It's only when increasing GH with magnesium sulphate (Epsom salts), to eleviate sulphate build up,,, sodium isn't to much of a issue as the lakes have a reasonable content of this.
This is why I use calcium chloride which raises GH and calcium benefits fish health.
I substitute calcium with magnesium sulphate occasionly for medical therapeutic for health insurance.

Magnesium sulphate also increases bowel movement in fish,,, so used to often, the fishes systems can become reliant on it for normality of excretion,,, then get bound up and not travel right once they stop receiving doses,, (note, only after long continual use).

Epsom salts is described often as good medical treatment, it is, but it's to weak to classify as a actual treatment.
It's actually a excellent disease preventative when used correctly rather than a cure treatment.

Buildup of anything of these substances in your water is only due to not correctly measuring and monitoring amounts going in.
After initial tank adjustments,,, only the dosage rates should apply to new water going in.

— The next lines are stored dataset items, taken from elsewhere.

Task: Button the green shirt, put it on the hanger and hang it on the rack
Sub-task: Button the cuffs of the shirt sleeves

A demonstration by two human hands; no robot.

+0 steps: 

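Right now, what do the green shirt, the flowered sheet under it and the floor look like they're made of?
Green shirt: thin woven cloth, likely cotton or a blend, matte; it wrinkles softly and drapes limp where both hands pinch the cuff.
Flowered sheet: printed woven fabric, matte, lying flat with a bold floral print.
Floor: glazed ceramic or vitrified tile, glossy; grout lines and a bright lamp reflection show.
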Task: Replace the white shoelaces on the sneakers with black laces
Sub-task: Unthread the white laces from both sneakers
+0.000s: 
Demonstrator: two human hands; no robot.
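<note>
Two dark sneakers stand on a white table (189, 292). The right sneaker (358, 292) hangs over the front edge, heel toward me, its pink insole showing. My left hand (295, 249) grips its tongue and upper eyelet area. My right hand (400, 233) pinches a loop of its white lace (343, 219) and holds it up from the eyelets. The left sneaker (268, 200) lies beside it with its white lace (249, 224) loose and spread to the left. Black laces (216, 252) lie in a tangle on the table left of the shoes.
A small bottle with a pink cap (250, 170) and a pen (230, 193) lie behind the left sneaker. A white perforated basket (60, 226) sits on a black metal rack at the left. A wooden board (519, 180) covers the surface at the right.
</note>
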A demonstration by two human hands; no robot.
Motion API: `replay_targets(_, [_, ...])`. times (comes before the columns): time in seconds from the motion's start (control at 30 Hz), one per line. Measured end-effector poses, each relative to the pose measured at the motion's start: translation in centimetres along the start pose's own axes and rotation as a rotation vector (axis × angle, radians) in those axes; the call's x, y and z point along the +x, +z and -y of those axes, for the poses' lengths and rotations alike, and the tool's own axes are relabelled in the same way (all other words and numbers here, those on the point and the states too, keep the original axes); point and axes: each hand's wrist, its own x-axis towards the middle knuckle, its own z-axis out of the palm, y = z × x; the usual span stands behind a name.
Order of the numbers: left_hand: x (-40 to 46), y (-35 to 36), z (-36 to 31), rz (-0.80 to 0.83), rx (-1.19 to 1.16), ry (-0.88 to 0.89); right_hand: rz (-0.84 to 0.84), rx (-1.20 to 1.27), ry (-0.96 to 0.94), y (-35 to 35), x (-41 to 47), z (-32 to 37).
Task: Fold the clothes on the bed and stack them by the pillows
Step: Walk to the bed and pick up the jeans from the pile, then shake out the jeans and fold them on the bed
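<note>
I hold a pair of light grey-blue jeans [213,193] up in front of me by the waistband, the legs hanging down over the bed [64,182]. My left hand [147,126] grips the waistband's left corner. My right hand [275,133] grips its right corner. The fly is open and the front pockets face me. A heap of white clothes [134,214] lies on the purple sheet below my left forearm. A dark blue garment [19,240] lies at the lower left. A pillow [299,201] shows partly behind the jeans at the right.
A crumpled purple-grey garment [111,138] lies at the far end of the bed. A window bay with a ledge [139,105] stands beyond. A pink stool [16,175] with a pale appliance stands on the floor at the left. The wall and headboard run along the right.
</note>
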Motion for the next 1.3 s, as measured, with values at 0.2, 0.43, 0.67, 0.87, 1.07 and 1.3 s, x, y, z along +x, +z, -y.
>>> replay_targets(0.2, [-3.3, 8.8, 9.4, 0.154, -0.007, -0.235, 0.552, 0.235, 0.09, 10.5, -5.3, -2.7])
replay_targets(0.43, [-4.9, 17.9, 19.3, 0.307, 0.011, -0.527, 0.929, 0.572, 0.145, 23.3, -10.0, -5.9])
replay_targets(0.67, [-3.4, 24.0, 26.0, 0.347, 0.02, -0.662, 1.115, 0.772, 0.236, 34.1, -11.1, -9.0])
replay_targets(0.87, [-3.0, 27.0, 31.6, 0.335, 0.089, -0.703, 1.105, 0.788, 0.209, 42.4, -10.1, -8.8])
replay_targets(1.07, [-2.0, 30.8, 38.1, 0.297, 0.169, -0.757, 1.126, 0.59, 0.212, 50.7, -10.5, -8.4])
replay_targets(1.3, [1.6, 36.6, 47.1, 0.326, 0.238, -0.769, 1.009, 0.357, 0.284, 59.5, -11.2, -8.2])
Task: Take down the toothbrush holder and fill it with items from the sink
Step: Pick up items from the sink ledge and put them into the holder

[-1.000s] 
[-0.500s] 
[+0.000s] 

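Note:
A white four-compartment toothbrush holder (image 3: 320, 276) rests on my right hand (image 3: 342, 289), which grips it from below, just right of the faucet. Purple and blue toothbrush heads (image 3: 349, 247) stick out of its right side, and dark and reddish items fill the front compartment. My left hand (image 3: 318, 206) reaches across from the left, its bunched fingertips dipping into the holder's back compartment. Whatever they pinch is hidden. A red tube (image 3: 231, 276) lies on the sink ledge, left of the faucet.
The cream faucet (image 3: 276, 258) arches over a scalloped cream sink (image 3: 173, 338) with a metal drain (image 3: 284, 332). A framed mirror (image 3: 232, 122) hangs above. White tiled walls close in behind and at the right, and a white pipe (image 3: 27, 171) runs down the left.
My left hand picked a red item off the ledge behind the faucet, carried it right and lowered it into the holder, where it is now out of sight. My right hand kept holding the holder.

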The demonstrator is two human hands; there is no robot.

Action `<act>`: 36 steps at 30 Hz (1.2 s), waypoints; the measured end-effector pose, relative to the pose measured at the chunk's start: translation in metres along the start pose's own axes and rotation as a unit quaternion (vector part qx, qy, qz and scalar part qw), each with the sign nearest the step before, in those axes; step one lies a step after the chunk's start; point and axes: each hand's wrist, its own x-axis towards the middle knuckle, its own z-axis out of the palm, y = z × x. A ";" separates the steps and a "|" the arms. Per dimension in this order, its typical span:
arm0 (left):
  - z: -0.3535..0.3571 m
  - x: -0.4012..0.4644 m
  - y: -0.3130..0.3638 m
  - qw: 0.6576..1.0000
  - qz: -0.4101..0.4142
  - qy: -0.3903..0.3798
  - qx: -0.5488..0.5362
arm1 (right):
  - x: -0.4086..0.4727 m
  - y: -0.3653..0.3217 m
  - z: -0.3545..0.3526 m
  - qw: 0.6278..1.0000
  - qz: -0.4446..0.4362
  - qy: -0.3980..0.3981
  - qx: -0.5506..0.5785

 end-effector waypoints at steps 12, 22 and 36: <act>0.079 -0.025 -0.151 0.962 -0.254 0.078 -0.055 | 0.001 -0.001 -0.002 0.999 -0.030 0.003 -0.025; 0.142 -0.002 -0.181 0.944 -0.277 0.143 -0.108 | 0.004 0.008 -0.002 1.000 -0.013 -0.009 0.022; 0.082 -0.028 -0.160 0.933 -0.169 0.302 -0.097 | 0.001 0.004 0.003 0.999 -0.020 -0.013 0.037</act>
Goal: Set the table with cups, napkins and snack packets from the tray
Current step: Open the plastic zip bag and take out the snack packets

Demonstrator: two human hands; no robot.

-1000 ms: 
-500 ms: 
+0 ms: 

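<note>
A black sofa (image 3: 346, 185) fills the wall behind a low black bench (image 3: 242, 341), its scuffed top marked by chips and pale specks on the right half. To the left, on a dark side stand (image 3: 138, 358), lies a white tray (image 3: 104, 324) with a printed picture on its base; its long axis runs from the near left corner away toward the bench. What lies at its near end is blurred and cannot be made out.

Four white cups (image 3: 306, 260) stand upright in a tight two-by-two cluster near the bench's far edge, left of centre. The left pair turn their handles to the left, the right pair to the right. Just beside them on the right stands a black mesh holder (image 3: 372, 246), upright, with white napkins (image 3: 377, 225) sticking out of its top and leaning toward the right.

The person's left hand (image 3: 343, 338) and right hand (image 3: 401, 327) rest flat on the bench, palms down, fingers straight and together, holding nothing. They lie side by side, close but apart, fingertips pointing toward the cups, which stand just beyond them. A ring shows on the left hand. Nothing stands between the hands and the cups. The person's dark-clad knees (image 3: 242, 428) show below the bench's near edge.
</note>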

If you only have a few tanks,,, proper buffers from shops are easy and care free and cost effective.
I use raw materials and really know what I'm doing,,,, but I have to dose over 30k worth of liters,,, so cost is a factor.

Robyn,,, your method of parasite treatment is excellent,, so your on track there.
Buy a small bottle of seachem prime and use till bottle is finished.
Many fish keepers use the stuff indefinetely constantly.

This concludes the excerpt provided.